PROBLEM REQUIREMENTS:
Repeat the material exactly, every line of it.

DATA EXTRACT:
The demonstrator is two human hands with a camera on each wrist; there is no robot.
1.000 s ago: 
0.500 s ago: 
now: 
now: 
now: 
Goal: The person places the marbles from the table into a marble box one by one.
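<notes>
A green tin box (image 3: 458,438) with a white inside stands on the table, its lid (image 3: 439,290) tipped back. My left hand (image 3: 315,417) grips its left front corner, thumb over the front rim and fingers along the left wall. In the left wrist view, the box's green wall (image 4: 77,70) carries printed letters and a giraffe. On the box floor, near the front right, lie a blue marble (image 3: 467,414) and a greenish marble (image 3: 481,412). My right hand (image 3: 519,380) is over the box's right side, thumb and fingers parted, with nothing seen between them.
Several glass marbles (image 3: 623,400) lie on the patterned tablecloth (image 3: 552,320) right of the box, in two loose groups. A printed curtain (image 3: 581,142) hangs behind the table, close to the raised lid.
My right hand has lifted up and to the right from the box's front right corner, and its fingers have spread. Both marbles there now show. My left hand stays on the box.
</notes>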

SOLUTION TO THE PROBLEM:
The demonstrator is two human hands with a camera on each wrist; there is no robot.
1.000 s ago: 
0.500 s ago: 
now: 
now: 
now: 
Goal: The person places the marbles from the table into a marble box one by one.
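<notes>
A green tin box (image 3: 458,438) with a white inside stands on the table, its lid (image 3: 439,290) tipped back. My left hand (image 3: 315,417) grips its left front corner, thumb over the front rim and fingers along the left wall. In the left wrist view, the box's green wall (image 4: 77,70) carries printed letters and a giraffe. On the box floor, near the front right, lie a blue marble (image 3: 467,414) and a greenish marble (image 3: 481,412). My right hand (image 3: 519,380) is over the box's right side, thumb and fingers parted, with nothing seen between them.
Several glass marbles (image 3: 623,400) lie on the patterned tablecloth (image 3: 552,320) right of the box, in two loose groups. A printed curtain (image 3: 581,142) hangs behind the table, close to the raised lid.
My right hand has lifted up and to the right from the box's front right corner, and its fingers have spread. Both marbles there now show. My left hand stays on the box.
</notes>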

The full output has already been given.